The power dynamics of the art world have long seemed set in stone, but real change from the bottom-up is beginning to gather pace. Last week allegations emerged against Chuck Close, accused by multiple women of sexual harassment, and it was yesterday announced that The National Gallery of Art in Washington DC have cancelled his upcoming solo exhibition. The gallery has also called off a solo presentation by Thomas Roma, who stepped down from his position as director of the photography department at Columbia University this month amid a wave of sexual harassment accusations from several former students. Women’s voices begin not only to be heard but to incite action at the very highest level.
Power comes in many shapes and sizes, and one of the biggest names recently under scrutiny is the Sackler family, estimated by Forbes to be worth $14bn (£10bn) in 2015. The family is the patron behind everything from the Serpentine’s Sackler Gallery to the Sackler Wing of the Met and, notably, the new Amanda Levete-designed Sackler extension at the V&A in London. It has now come to light that much of their wealth is rooted in sales of the ruthlessly addictive opioid drug OxyContin, a prescription drug that took in more than $35bn in sales revenue between 1995 and 2015. It is estimated that over 200,000 people in the US have died as a direct result of OxyContin dependency. Photographer Nan Goldin has been instrumental in raising awareness of this little-known connection between the high-profile philanthropists and the pharmaceutical crisis sweeping America after she went public about her own three-year addiction to the drug. Writing in Art Forum, she explained: “I believe I owe it to those affected by this epidemic to make the personal political.”

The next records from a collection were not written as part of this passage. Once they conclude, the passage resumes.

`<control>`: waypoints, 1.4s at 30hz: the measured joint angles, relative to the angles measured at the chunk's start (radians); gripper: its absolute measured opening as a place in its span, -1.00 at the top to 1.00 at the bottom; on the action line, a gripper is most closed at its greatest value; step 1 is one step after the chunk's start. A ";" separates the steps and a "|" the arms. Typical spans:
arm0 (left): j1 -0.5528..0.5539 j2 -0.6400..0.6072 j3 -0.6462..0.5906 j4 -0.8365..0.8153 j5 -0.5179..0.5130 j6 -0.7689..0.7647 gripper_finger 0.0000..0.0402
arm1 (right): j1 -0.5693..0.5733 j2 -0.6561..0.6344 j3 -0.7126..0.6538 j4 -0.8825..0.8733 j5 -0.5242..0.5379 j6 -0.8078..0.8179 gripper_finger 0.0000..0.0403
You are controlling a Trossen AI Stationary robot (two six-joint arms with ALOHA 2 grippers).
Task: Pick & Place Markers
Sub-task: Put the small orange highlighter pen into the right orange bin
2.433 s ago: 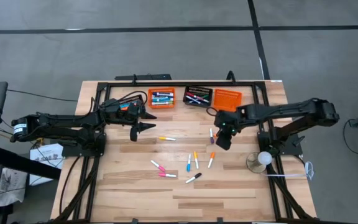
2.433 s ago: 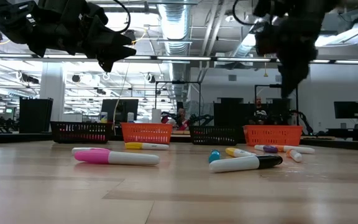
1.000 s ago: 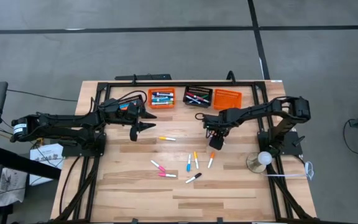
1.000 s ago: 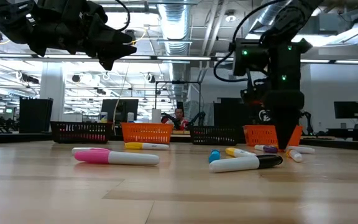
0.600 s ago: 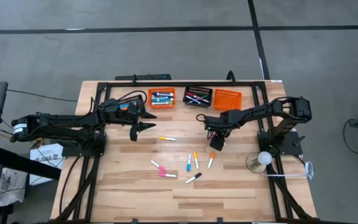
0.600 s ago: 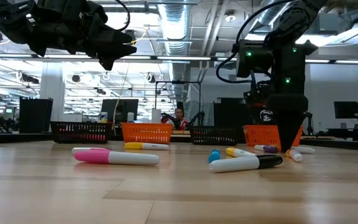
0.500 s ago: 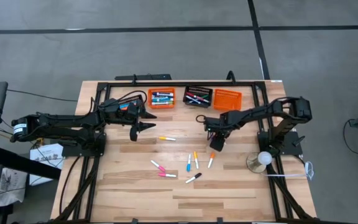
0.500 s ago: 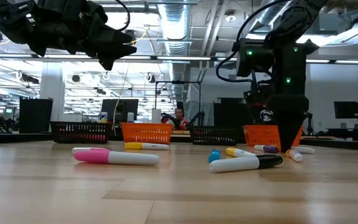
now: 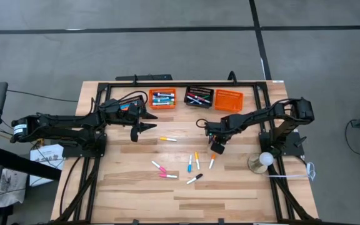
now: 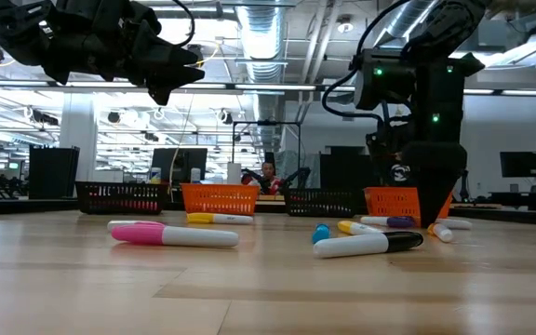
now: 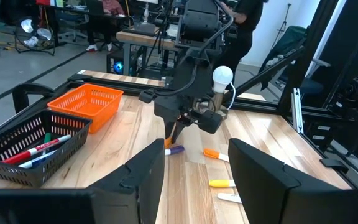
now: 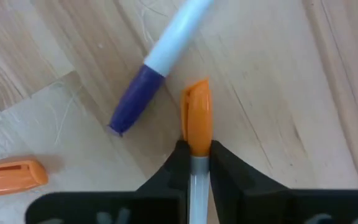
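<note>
Right gripper [image 12: 196, 163] tight on orange-capped marker [image 12: 196, 127], purple-capped marker [image 12: 157, 68] just beside.

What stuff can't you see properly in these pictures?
- Orange-capped white marker: the right gripper is shut on it; in the right wrist view its barrel is hidden between the dark fingers.
- Black slatted basket: cut off by the left wrist picture's edge.
- Marker colours inside the orange slatted basket: too small in the high view.
- Left gripper: hangs above the table; no view shows anything between its fingers.
</note>
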 joint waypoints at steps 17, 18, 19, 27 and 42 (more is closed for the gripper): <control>0.000 0.000 0.000 0.000 0.000 0.000 0.12 | -0.017 -0.069 -0.006 -0.030 -0.004 0.019 0.89; 0.000 0.000 0.000 0.000 0.000 0.000 0.12 | -0.021 -0.084 -0.005 -0.035 -0.007 0.019 0.89; 0.000 0.000 0.000 0.000 0.000 0.000 0.12 | -0.025 -0.098 -0.005 -0.045 -0.008 0.019 0.87; 0.000 0.000 0.000 0.003 0.000 0.000 0.12 | -0.114 -0.298 -0.004 -0.052 -0.128 -0.006 0.87; 0.000 0.000 0.000 0.006 0.000 0.000 0.12 | -0.402 -0.723 -0.002 0.069 -0.590 -0.034 0.86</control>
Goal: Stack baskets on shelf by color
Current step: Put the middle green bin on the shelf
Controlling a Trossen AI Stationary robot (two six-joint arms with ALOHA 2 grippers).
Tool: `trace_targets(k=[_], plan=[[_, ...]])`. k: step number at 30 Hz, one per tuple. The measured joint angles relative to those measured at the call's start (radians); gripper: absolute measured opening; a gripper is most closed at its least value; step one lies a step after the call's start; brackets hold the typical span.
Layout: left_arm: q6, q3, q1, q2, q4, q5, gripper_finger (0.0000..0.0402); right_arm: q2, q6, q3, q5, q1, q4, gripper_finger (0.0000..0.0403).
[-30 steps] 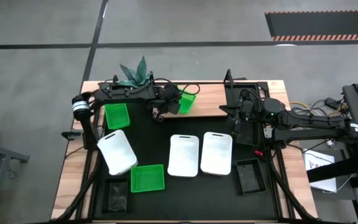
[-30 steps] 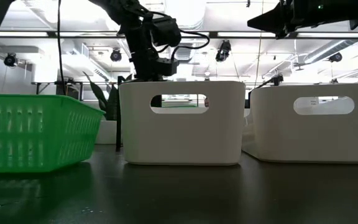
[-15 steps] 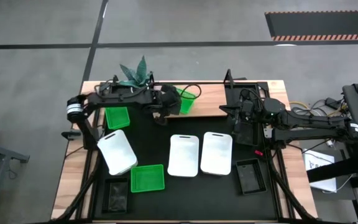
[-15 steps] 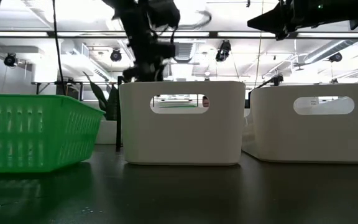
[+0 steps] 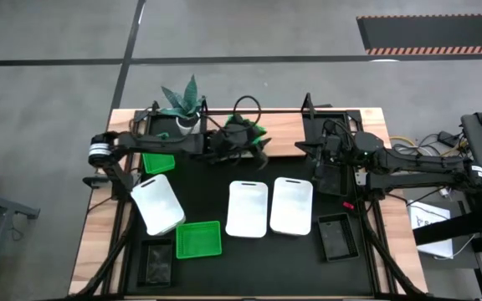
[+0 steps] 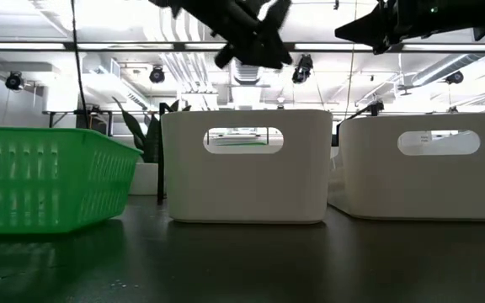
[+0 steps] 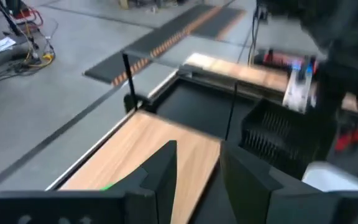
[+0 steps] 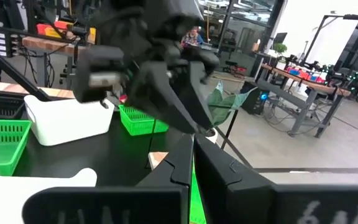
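My left gripper (image 5: 253,149) hovers over the left part of the wooden shelf (image 5: 287,138), its fingers pointing toward the table's right. In the left wrist view the left gripper (image 7: 199,146) stands open, with only the shelf board (image 7: 148,155) showing in the gap. A bright green basket (image 5: 258,135) shows as a small patch under it on the shelf, mostly hidden. A green sliver (image 7: 107,185) lies beside one finger. Whether the gripper touches the basket I cannot tell. My right gripper (image 5: 315,161) waits shut at the shelf's right end.
On the black table lie two more green baskets (image 5: 153,163) (image 5: 199,240), three white baskets (image 5: 157,205) (image 5: 248,207) (image 5: 291,205) and two black ones (image 5: 157,261) (image 5: 337,237). A potted plant (image 5: 182,99) stands at the far edge, left of the shelf.
My left gripper has moved toward the table's right along the shelf, risen in the low view, and tipped so its fingers point right. The green basket that stuck out tilted beyond its fingers now shows only as a patch beneath the gripper.
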Motion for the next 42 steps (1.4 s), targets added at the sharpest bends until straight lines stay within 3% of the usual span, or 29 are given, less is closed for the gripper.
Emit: trace_targets(k=[4, 12, 42], plan=[[-0.101, 0.042, 0.035, 0.068, -0.009, 0.000, 0.0107, -0.003, -0.010, 0.000, 0.000, 0.000, 0.003, 0.0009], [-0.261, 0.103, 0.093, 0.147, -0.212, 0.000, 0.0107, -0.005, -0.027, 0.000, 0.000, 0.000, 0.003, 0.0009], [-0.270, 0.089, 0.104, 0.271, -0.228, 0.036, 0.0107, -0.007, -0.025, 0.000, 0.000, 0.000, -0.019, 0.0009]])
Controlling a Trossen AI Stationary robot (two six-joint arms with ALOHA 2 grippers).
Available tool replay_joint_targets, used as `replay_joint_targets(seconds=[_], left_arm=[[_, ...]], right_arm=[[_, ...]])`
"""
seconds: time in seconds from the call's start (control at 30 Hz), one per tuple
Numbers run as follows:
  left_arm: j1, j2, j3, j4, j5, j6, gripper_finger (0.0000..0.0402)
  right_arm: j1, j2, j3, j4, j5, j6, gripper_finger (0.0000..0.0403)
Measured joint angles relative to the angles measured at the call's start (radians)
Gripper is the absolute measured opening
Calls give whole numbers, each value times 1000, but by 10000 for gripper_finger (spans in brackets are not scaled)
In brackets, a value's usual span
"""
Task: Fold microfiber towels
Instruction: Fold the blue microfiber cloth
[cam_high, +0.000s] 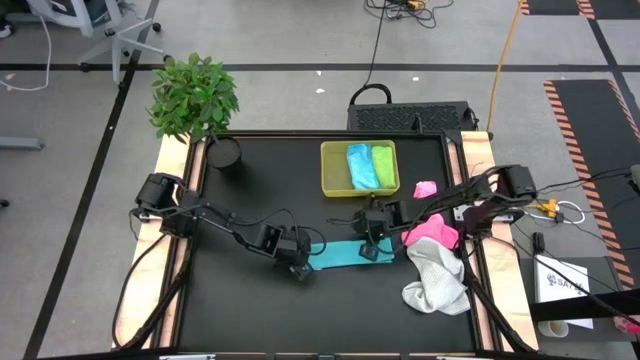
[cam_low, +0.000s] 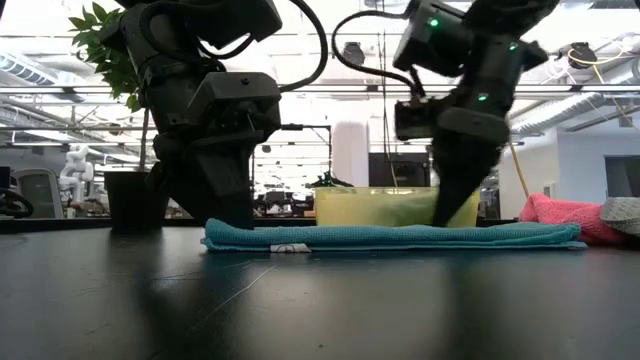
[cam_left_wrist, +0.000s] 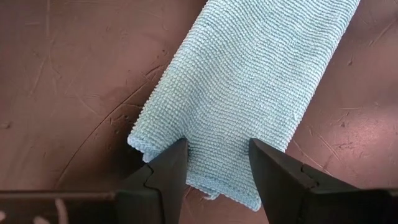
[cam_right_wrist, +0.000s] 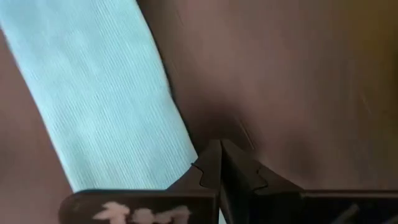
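Observation:
A teal towel (cam_high: 345, 254), folded into a long strip, lies flat on the black table (cam_high: 250, 310). My left gripper (cam_high: 298, 268) stands open at the strip's left end (cam_left_wrist: 205, 155), fingers pointing steeply down. My right gripper (cam_right_wrist: 221, 152) is shut beside one long edge of the towel (cam_right_wrist: 112, 106), near its right part, with nothing between its fingers. A light blue towel (cam_high: 359, 166) and a lime green towel (cam_high: 382, 165) lie folded in the yellow tray (cam_high: 331, 170). A pink towel (cam_high: 433, 231) and a white towel (cam_high: 437, 281) lie crumpled at the table's right. My left gripper has both open fingertips (cam_left_wrist: 171, 163) set on the top of the teal towel's left end (cam_left_wrist: 214, 168), coming from above and slanting down. The towel's end runs on between the two fingers. The strip stays flat on the table, several layers thick (cam_low: 380, 237).
A potted plant (cam_high: 193, 95) and a black pot (cam_high: 225, 153) stand at the far left corner. A small pink piece (cam_high: 425, 188) lies right of the tray. The near half of the table shows bare black surface.

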Motion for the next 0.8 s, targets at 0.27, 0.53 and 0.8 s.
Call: replay_joint_targets(seconds=[0.27, 0.53, 0.8], left_arm=[[0, 0, 0, 0, 0, 0, 177], [0, 0, 0, 0, 0, 2, 177], [0, 0, 0, -3, 0, 7, 177]], right_arm=[[4, -118, -18, -197, -16, 70, 0], [100, -193, -16, -127, -28, 217, 0], [146, -146, -23, -100, -4, 248, 0]])
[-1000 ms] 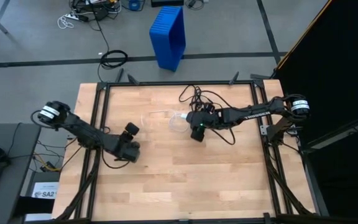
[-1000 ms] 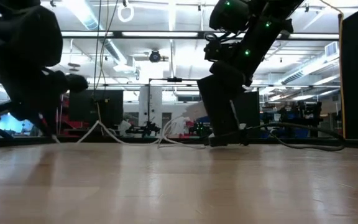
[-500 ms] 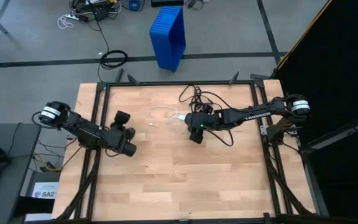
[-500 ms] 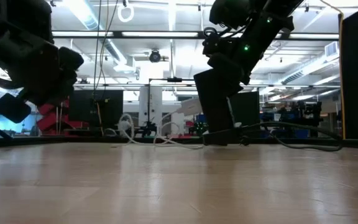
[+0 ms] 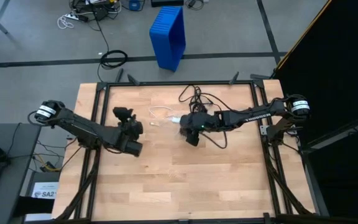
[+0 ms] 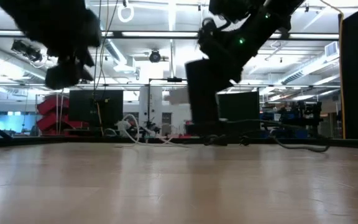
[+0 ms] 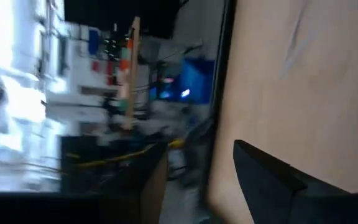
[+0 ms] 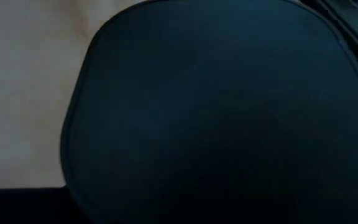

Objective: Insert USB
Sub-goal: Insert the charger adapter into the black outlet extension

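On the left of the high view, the left arm reaches in from the tabletop's [image 5: 166,180] left edge, and the left gripper [image 5: 124,116] hangs over the wood in the left half, toward the far side. In the low view this gripper [image 6: 67,71] is raised well clear of the surface. Its wrist view shows one dark finger [image 7: 272,180] against the pale wood, with the room beyond the table edge; whether its fingers are released or clenched I cannot tell

Just to the right of it, near the middle of the far half of the tabletop, lies the USB [image 5: 161,117], a thin white cable with its loops spread loosely on the wood. In the low view it shows as white strands [image 6: 132,127] lying low on the surface, between the two arms

Right of the cable, the right arm stretches in from the right edge, and the right gripper [image 5: 190,129] sits low at the cable's right end, beside a black box [image 5: 199,117] with dark cords [image 5: 197,96] trailing toward the far edge. Its wrist view is filled by a dark shape, so I cannot tell how its fingers stand or whether they hold anything
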### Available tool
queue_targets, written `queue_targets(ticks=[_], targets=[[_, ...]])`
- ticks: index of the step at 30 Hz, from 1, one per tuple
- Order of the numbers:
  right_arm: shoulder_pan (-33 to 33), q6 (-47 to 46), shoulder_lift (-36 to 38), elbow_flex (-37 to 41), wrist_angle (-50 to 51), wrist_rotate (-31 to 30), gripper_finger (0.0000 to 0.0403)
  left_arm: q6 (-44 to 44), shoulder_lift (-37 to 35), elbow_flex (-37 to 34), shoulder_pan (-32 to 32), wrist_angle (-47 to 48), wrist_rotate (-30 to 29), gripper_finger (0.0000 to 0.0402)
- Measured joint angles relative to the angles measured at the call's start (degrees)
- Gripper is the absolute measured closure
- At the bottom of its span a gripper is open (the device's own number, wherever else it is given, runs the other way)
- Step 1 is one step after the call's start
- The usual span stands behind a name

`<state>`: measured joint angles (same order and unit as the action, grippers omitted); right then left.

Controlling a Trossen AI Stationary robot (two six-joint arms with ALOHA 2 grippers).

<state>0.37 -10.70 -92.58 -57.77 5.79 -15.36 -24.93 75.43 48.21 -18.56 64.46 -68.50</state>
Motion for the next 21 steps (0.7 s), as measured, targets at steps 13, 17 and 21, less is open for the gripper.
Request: queue_targets(ticks=[13, 17, 21], targets=[[-0.36, -0.29, -0.02, 8.19, -14.46, 5.33, 0.0176, 13.94, -5.56, -9.26, -6.79, -54.93, 20.3, 0.0234], [-0.38, -1.29, -0.04, 9.95, -16.31, 5.31, 0.0176, 18.82, -4.44, -13.01, -6.83, -73.25, 27.88, 0.0234], [-0.4, -1.35, -0.04, 9.96, -18.83, 5.71, 0.0176, 20.23, -0.55, -14.95, -5.88, -81.28, 32.8, 0.0234]])
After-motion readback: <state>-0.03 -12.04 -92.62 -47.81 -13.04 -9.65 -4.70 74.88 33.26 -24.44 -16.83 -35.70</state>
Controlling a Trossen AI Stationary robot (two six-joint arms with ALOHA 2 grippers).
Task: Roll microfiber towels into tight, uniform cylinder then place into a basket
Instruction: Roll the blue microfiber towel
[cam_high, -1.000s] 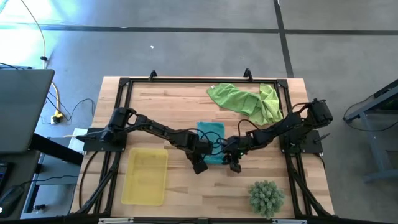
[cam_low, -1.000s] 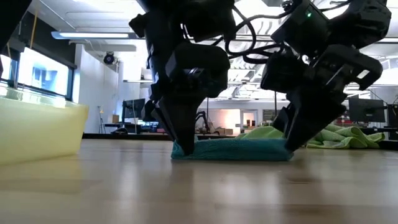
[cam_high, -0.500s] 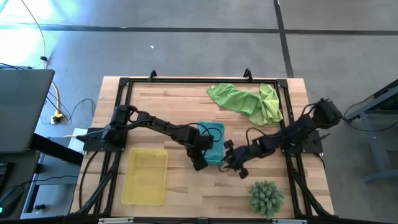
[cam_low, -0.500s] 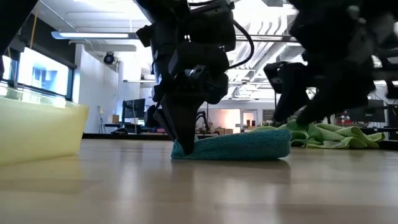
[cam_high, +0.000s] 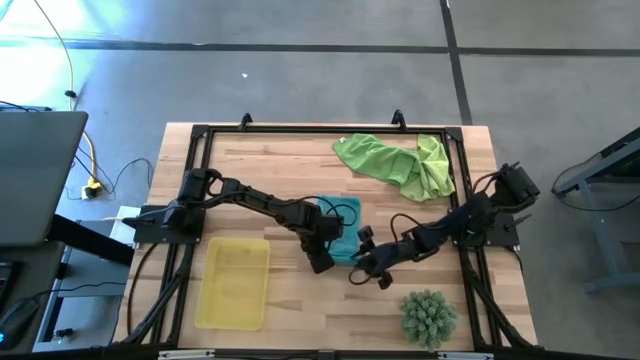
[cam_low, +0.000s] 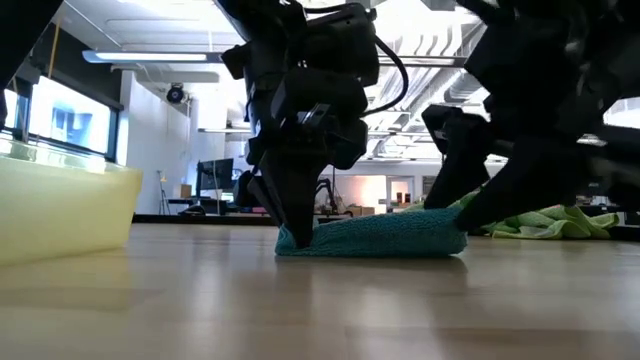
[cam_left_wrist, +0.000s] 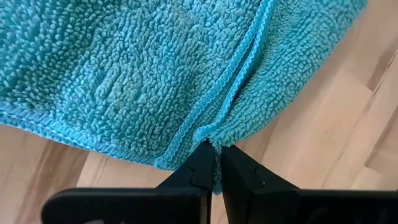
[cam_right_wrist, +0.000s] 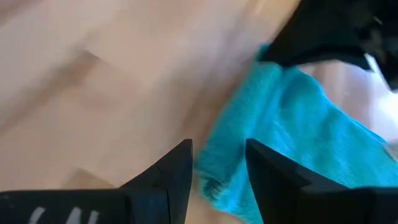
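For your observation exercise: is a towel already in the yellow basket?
No: the basket holds no towel; the teal towel lies on the table.

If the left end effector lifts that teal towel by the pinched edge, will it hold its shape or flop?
Probably flop: the teal towel is soft looped pile, lying low and folded on the table. The left end effector pinches only its stitched hem, so the rest would likely hang and unfold. It looks light; the open right end effector isn't supporting it.

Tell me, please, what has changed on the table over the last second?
The right claw let go of the teal towel, opened and drew back from its edge toward the plant. The left claw stays shut on the towel's near corner. The green towels and the basket have not moved.
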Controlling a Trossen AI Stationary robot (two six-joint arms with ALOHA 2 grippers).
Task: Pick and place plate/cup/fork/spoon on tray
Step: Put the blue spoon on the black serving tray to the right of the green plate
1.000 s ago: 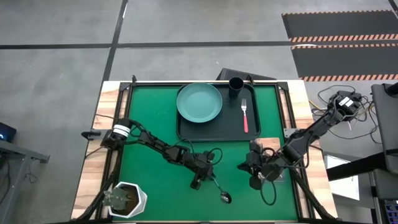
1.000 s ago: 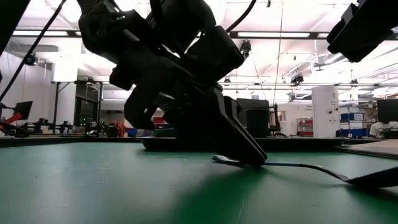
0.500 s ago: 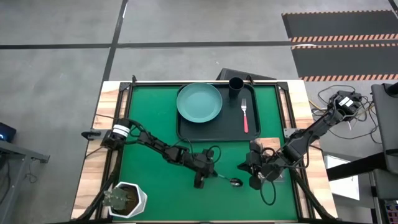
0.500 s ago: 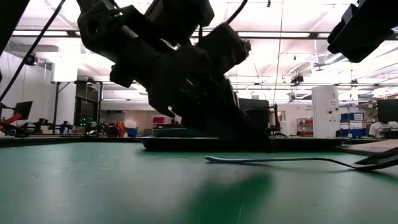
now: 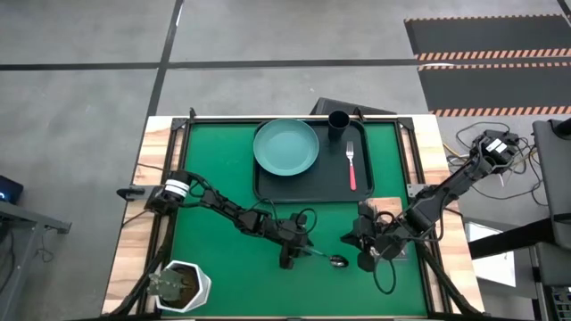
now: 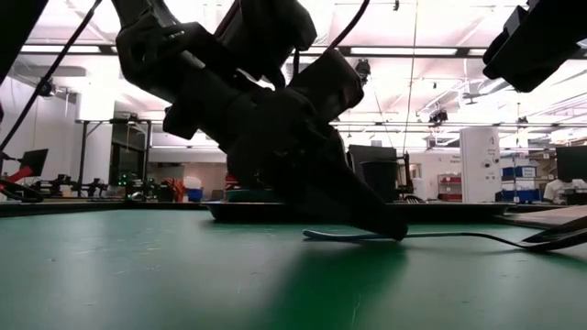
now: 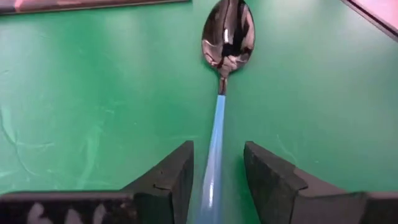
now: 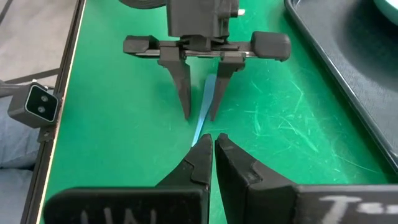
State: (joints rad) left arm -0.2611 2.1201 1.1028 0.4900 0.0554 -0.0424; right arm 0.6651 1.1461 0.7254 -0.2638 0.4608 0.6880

Over in Paris another wealthy figure of the art world, Jeff Koons, found himself faced with a very different type of resistance. The ruckus is over proposals for a new 33-tonne bronze and aluminium sculpture by the artist, to be installed outside the Palais de Tokyo. Koons offered the piece, titled Bouquet of Tulips, as a gift to the city and a memorial to the victims of the recent terror attacks, saying “Bouquet of Tulips references the hand of the Statue of Liberty holding the torch. I wanted to make a gesture of friendship between the people of the United States and France.” However, the donation excludes the cost of producing and installing the 12-metre-tall work. More than twenty high-profile French cultural figures have now penned an open letter in opposition to the plans, including filmmaker Oliver Assayas and Montpellier Contemporain director Nicolas Bourriaud. Koons may find himself left with a somewhat wilting bouquet if his gift is not taken up.
Money talks, but wealth today is no longer counted in wads of dollar bills. The online auction company Paddle8 has just announced that it will introduce blockchain-based sales. Their first sale accepting Bitcoin is due to launch on 18 August. The virtual currency has no central bank, offering valuable anonymity to the most discreet of prospective buyers. It also taps into the aim of Paddle 8 to restructure the art market for a younger, digital-focused generation. Bitcoin trading is notoriously volatile: its value rose by over 1000% last year, but has dropped steadily in 2018. Those splashing out on a piece of art at auction could find themselves out of pocket further down the line if Bitcoin prices continue to deflate––or they might just come out on top if it swoops upwards once again. Right now, it’s all to play for.